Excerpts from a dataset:

····················

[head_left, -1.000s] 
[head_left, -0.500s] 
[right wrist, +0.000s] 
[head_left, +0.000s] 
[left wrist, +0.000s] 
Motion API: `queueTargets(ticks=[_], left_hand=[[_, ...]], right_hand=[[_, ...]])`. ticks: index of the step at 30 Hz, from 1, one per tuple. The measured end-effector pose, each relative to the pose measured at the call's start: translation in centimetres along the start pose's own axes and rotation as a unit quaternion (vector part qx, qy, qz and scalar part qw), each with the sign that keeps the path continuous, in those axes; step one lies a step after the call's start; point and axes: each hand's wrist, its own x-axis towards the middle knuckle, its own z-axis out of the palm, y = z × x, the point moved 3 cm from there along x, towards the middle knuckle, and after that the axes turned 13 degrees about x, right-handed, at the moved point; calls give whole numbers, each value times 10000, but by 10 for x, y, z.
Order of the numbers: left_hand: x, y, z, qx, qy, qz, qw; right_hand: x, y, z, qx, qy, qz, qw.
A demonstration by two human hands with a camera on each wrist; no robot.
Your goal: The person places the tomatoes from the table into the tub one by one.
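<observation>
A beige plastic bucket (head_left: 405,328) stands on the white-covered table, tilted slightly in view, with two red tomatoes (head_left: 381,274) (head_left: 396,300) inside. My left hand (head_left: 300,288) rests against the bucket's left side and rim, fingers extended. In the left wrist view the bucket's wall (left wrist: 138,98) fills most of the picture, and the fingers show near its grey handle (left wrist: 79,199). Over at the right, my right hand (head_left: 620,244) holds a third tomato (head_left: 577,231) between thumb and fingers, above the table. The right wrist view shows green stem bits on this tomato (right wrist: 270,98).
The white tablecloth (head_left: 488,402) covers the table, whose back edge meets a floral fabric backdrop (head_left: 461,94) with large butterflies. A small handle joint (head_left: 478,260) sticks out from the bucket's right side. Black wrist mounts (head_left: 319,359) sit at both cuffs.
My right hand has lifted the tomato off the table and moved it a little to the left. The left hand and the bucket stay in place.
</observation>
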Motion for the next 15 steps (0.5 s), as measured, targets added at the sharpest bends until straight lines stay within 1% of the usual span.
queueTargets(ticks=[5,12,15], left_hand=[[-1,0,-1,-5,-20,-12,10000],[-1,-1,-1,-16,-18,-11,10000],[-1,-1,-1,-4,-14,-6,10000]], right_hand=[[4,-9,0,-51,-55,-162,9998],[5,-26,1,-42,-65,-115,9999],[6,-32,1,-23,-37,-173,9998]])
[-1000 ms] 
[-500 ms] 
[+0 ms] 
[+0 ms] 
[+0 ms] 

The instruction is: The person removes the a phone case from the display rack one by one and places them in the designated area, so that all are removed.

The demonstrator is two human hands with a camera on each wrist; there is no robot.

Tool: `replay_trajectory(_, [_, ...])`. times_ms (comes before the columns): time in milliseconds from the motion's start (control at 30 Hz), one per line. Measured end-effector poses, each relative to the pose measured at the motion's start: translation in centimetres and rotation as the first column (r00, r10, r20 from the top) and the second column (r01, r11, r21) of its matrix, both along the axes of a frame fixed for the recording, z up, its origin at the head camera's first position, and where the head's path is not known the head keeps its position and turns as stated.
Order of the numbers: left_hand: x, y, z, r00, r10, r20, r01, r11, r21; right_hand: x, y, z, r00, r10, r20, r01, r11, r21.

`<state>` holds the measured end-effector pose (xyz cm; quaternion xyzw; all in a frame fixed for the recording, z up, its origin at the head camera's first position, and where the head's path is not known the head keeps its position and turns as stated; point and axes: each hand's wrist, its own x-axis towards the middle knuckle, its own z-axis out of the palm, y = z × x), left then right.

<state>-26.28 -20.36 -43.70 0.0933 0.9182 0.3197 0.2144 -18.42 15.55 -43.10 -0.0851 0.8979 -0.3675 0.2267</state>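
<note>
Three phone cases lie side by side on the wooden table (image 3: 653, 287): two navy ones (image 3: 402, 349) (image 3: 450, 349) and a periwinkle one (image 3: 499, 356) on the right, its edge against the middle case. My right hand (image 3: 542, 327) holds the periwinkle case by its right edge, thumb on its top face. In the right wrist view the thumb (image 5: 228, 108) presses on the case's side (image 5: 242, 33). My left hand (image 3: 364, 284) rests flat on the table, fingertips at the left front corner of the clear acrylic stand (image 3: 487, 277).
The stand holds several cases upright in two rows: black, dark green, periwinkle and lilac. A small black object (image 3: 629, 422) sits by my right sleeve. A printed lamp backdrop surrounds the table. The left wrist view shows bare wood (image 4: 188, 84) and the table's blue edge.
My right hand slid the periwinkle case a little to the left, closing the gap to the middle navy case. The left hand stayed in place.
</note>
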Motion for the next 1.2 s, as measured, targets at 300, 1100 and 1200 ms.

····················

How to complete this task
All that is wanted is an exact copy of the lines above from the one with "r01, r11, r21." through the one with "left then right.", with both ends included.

Answer section
Order of the numbers: left_hand: x, y, z, r00, r10, r20, r01, r11, r21; right_hand: x, y, z, r00, r10, r20, r01, r11, r21.

`<state>` holds the measured end-effector pose (xyz cm; quaternion xyzw; all in a frame fixed for the recording, z up, its origin at the head camera's first position, and where the head's path is not known the head keeps its position and turns as stated; point and axes: each hand's wrist, its own x-axis towards the middle knuckle, its own z-axis out of the palm, y = z × x), left then right.

This finishes the output for the exercise.